Produce an exact copy of the data below.

[Opening Supplied data section]

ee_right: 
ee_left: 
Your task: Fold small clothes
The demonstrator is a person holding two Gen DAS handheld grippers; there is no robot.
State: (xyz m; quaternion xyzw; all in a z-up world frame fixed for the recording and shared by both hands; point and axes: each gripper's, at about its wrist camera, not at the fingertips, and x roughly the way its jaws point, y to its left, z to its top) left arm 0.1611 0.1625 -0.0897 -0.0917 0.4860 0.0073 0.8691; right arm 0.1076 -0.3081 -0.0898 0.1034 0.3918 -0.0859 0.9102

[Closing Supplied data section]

**Answer to the problem**
ee_right: 
ee_left: 
Your task: Fold small clothes
The demonstrator is a person holding two Gen DAS handheld grippers; there is no robot.
State: (xyz m; quaternion xyzw; all in a z-up world frame fixed for the recording and shared by both hands; point and axes: each gripper's, at about its wrist camera, not at the fingertips, and x roughly the way its jaws point, y to its left, z to its top) left arm 0.1611 0.1625 -0.0897 -0.0917 0.4860 0.0073 0.8691; right arm 0.1076 -0.3081 -0.0898 0.1034 0.3918 -0.0859 0.9102

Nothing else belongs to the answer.